Les protéines et la chimie du végétal : une voie d’innovation selon le rapport d’Anne Lauvergeon

Le 11 octobre 2013, la commission « Innovations 2030 », présidée par Anne Lauvergeon, remettait son rapport identifiant les domaines-clés de l’innovation, sources potentielles de croissance pour l’économie française dans un avenir proche.

Le rapport identifie « sept ambitions fortes, reposant sur des innovations majeures ». L’ambition n°4 (« les protéines végétales et la chimie du végétal ») concerne directement les secteurs agricoles et agro-alimentaires. Avec une demande alimentaire mondiale en augmentation et « l’occidentalisation » des régimes alimentaires, la demande de protéines pour la consommation humaine devrait fortement augmenter dans les années à venir.

Pour les auteurs, la source de l’innovation serait donc de développer en France une filière protéines végétales proposant des produits attractifs pour la consommation humaine – et éventuellement animale. Le tissu d’entreprises agroalimentaires françaises est considéré comme un atout, bien que son éclatement apparaisse comme un frein à la mobilisation d’importants capitaux nécessaires à la R&D. L’adaptation des comportements alimentaires et l’acceptation des nouveaux produits par les consommateurs semblent également être des obstacles à surmonter.

Alors que le déficit en protéines végétales de la « ferme France » est en constante dégradation, creusé par les fortes importations (en particulier de tourteaux de soja) à destination de l’alimentation animale, le rapport aborde étonnamment peu la question de la production agricole nécessaire à l’alimentation de cette nouvelle filière. Les surfaces en protéagineux et soja ne représentent que de très faibles superficies en France, ces cultures étant peu favorisées face aux céréales plus rémunératrices – d’où l’importance des aides couplées qui leur seront accordées dans la prochaine Politique agricole commune.

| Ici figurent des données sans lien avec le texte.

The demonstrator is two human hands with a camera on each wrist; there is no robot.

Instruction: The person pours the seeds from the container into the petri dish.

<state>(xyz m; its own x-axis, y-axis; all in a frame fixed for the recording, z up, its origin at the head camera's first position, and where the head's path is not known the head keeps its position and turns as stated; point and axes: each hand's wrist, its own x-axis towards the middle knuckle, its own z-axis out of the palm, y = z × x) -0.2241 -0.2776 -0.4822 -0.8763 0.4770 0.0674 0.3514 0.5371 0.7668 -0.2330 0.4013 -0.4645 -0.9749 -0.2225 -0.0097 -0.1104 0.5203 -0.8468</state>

La chimie du végétal pourrait quant à elle permettre de s’affranchir partiellement des ressources fossiles pour produire, grâce à des procédés biologiques et avec un impact environnemental moindre, des matériaux à forte valeur ajoutée ayant des débouchés dans les marchés de la santé, des éco-industries, de l’énergie, etc. Des groupes agro-industriels forts et déjà engagés dans cette voie constituent, selon les auteurs, un atout important de la France dans un secteur déjà très concurrentiel. Le développement de cette activité posera toutefois la question de la disponibilité de la ressource (biomasse) et des conflits entre usages des sols, en particulier avec la production alimentaire.